[Opening Data provided section]

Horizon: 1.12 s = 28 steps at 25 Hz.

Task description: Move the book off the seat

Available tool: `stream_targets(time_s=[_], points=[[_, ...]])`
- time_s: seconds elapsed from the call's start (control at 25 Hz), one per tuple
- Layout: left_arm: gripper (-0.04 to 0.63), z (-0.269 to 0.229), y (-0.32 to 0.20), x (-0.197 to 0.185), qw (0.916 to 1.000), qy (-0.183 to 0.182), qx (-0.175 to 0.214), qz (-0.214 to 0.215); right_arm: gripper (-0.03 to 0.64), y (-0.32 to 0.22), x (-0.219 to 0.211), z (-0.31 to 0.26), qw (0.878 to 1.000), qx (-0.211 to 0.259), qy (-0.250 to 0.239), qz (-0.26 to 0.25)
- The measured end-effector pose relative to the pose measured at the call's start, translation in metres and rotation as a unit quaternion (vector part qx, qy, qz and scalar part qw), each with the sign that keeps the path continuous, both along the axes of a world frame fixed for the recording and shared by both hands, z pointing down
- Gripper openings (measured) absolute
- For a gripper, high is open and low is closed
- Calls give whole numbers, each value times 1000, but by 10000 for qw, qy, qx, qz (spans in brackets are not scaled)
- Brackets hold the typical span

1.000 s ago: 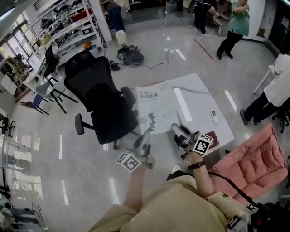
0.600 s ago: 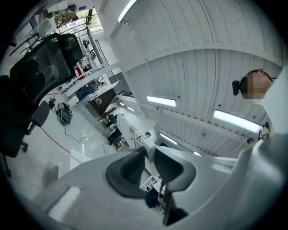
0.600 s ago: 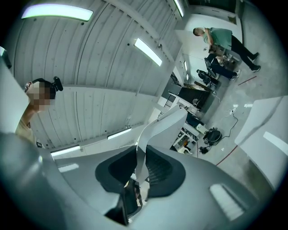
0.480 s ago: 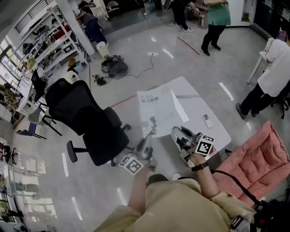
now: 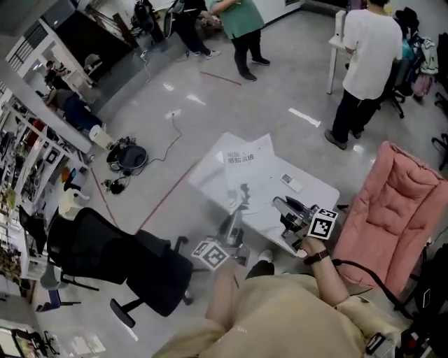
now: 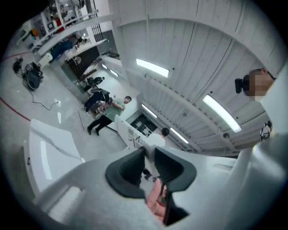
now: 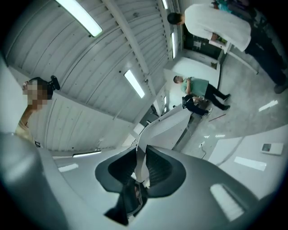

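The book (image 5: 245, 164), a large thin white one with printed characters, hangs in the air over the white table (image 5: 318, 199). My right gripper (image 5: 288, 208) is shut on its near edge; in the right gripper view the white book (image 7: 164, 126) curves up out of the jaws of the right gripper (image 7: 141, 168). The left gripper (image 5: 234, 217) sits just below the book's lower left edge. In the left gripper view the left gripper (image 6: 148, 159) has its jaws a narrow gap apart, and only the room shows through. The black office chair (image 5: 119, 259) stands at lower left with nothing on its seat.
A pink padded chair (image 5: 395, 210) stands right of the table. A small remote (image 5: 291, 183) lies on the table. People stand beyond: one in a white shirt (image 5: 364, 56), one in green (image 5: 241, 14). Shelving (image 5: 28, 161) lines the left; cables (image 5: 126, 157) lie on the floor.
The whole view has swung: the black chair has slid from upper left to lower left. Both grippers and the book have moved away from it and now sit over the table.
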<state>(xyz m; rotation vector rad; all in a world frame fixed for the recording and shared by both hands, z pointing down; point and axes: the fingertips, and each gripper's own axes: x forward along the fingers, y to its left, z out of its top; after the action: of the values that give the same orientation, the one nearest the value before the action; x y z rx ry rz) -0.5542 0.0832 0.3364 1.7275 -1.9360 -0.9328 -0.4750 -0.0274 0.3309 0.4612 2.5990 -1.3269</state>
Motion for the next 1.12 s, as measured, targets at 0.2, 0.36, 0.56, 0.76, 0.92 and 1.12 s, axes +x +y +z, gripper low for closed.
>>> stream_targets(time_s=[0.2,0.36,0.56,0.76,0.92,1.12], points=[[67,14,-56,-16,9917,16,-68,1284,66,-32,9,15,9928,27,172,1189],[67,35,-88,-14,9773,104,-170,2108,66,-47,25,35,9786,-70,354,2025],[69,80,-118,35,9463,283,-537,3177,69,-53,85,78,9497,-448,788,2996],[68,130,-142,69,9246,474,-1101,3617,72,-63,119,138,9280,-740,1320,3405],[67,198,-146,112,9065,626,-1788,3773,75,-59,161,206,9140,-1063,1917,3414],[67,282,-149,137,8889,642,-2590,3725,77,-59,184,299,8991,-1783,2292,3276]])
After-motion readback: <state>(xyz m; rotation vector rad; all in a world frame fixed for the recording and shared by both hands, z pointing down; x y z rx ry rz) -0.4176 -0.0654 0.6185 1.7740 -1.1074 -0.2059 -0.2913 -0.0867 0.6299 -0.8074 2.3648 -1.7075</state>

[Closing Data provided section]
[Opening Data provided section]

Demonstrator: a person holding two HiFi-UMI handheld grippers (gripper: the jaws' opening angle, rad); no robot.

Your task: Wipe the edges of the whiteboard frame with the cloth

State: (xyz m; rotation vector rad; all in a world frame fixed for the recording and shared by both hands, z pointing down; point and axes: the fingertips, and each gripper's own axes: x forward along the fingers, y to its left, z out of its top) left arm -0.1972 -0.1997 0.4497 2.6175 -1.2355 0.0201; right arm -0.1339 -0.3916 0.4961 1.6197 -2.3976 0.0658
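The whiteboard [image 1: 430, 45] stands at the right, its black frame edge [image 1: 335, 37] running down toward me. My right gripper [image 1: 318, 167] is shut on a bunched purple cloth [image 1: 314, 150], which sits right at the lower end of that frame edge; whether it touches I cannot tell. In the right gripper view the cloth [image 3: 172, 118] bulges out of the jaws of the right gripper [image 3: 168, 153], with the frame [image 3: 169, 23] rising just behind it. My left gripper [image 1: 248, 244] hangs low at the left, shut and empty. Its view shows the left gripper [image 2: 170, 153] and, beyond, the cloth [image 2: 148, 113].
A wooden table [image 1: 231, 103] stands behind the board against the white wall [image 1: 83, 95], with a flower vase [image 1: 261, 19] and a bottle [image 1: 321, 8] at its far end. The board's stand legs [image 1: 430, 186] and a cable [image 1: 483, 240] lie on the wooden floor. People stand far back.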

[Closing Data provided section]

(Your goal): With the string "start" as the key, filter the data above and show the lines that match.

(Answer space):
- time_s: seconds elapsed from the call's start (control at 25 Hz), one per tuple
- The measured end-effector pose relative to the pose measured at the call's start, translation in metres and rotation as a unit quaternion (vector part qx, qy, qz and scalar part qw), each with the sign that keeps the path continuous, both along the axes of a world frame fixed for the recording and shared by both hands, z pointing down

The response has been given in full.